Florida Times-Union: "Northeast Florida's Medicaid recipients are making fewer trips to the doctor for chronic illnesses since state officials outsourced the government-subsidized health insurance program to private managed care companies. But it remains unclear from the analysis performed by the Florida Agency for Health Care Administration, which oversees the state's Medicaid program, whether they're healthier for it. Medicaid reform was launched in 2006 in Duval and Broward counties to test whether HMOs could rein in the state's Medicaid spending. Baker, Clay and Nassau counties were added a year later. A University of Florida analysis last year suggested that medical costs were rising in reform counties at a slower rate compared with other parts of the state. But critics quickly lined up to attribute those savings to patients being denied care or being forced into bureaucratic tangles by the managed-care contractors" (Cox, 7/14).

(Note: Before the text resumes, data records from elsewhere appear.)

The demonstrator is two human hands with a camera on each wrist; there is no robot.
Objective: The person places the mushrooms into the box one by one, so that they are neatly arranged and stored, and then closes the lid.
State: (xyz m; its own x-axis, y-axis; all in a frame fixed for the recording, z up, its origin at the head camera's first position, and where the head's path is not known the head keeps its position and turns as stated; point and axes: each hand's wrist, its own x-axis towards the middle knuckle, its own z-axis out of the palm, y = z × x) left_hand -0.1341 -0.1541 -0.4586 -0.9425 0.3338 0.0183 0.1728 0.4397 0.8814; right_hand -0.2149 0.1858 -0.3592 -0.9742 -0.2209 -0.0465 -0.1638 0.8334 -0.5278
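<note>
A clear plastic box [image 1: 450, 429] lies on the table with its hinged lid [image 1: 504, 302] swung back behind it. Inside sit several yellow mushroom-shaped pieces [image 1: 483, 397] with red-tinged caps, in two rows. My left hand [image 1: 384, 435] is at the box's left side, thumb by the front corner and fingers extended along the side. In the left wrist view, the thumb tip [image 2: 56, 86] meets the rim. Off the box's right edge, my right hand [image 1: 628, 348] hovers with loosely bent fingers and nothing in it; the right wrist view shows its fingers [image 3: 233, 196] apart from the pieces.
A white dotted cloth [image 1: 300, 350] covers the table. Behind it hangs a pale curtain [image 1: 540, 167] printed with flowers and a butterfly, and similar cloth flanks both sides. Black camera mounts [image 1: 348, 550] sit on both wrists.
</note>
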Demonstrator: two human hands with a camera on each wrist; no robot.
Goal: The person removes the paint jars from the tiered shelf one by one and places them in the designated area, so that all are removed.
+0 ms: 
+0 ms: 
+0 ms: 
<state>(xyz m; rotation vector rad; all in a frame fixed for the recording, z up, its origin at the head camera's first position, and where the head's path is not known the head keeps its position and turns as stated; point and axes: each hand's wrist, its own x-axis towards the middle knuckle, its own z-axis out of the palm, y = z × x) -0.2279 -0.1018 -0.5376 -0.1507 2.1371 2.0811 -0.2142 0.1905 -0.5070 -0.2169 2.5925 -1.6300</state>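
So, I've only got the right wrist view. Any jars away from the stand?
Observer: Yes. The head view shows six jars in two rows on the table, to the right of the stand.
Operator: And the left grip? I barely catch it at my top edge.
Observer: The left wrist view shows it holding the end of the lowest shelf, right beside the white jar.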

The Los Angeles Times: "Health clinics that serve hundreds of thousands of California residents face the prospect of not being paid as the state lurches toward a third week of a budget stalemate — despite assertions by the state controller and Gov. Arnold Schwarzenegger's administration that providers of healthcare for the poor would be immune from missed payments. Without a spending plan in place, California cannot legally pay all its bills. But the controller said in June that all institutional health providers would be paid this year because of provisions in the federal stimulus act. Turns out, that was wrong. Officials now say that only hospitals and nursing homes will be paid in full" (Goldmacher, 7/14).

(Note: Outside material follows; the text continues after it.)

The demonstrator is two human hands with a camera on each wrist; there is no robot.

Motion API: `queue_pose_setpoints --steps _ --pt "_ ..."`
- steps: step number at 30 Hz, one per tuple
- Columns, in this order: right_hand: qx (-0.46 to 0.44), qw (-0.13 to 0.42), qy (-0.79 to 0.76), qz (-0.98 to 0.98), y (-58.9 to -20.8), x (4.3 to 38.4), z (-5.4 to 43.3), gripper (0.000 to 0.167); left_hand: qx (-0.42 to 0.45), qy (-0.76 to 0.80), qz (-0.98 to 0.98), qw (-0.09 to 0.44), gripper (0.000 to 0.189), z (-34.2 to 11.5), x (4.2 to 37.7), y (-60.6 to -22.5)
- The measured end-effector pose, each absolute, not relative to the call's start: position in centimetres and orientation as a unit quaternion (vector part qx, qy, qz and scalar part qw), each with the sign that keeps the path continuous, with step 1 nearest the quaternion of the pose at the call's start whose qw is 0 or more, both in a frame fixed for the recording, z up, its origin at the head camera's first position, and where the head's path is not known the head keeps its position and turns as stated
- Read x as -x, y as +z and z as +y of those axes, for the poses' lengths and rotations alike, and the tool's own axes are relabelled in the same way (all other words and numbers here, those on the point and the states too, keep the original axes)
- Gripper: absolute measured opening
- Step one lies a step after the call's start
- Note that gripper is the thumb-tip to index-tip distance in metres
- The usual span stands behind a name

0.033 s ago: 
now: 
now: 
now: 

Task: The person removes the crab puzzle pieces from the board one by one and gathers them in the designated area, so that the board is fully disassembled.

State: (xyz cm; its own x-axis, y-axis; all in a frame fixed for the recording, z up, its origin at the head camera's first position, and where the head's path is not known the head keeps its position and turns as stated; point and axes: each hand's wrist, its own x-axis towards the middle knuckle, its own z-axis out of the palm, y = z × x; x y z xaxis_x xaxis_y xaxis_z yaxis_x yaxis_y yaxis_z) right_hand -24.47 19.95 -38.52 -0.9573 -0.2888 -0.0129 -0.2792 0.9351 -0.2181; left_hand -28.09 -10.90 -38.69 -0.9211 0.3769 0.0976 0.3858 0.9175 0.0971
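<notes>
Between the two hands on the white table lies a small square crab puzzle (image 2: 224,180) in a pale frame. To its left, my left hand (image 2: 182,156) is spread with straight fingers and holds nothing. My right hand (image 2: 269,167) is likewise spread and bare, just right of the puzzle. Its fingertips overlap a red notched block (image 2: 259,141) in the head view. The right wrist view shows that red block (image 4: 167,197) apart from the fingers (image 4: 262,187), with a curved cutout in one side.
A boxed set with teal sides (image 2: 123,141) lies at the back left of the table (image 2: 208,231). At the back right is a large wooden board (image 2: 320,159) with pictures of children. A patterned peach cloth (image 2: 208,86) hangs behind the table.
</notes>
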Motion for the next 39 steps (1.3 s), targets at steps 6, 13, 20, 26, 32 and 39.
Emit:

Dallas Morning News: "Tens of thousands of qualified applicants have been turned away from nursing schools for at least five years because there aren't enough teachers to conduct classes or enough clinical sites where students can get hands-on experience. Across the country, experts predict a shortage of more than 260,000 nurses by 2025. … The average age of a nurse faculty member in Texas is 54. Almost 57 percent of all nursing faculty will reach age 65 within seven years, according to the Texas Nurses Association. In Texas, one solution is to create more nurses in its own backyard rather than import them from elsewhere. The state tripled its appropriations for nursing education. The Legislature appropriated $14.7 million for the 2008-09 biennium but provided $49.7 million for the current biennium. Texas business leaders, through regional chambers of commerce, worked with the health sector to create a pay-for-performance plan" (Roberson, 7/13).
Milwaukee Magazine: "In the coming weeks, about 100,000 low-income families in Southeastern Wisconsin will receive packets of information in the mail asking them to choose from an array of new health care plans funded by the state's BadgerCare Plus insurance program. The state Department of Health Services has overhauled the program, signing new contracts with private health care providers which include new quality controls to address complaints the companies were under-performing.
The first third of the mailings, which will eventually be sent to all BadgerCare Plus members belonging to the Standard and Benchmark programs, are expected to go out next week. … Wisconsin's Badger Care uses federal Medicaid funding plus supplementary state funding to extend more medical care to families than in many other states" (Hrodey, 7/14).
Sacramento Bee: "State health insurance regulators are cracking down on insurance brokers who prey on elderly consumers confused by new federal health insurance rules. On Tuesday, the Department of Managed Health Care took steps to bar a Folsom insurance agent from selling Medicare Advantage plans after she allegedly defrauded at least 12 capital-area seniors, who then incurred thousands of dollars in unexpected medical bills." The agent [Nadia King] "is one of two dozen agents across the state getting legal scrutiny because of what officials said was deceptive marketing aimed at seniors" (Calvan, 7/14).
The Wall Street Journal: "The California Supreme Court reinstated a lawsuit in which retail pharmacies accused major drug makers of conspiring to set prices at artificially high levels. The pharmacies' lawsuit alleges Pfizer Inc. and AstraZeneca PLC as well as numerous other drug makers acted to restrain importation into the U.S. of their lower-priced foreign drugs and to restrict price competition from cheaper generic drugs. The suit claimed that as a result drug prices were 50% to 400% higher than for the same drugs sold outside the U.S. The antitrust lawsuit had previously been dismissed after a trial court and appeals court concluded that the pharmacies lacked standing because they passed on the alleged overcharges to consumers and thus sustained no damages. But in a ruling Monday, the California Supreme Court decided that drug makers couldn't use this defense and remanded the suit to lower court for further proceedings" (Loftus, 7/14).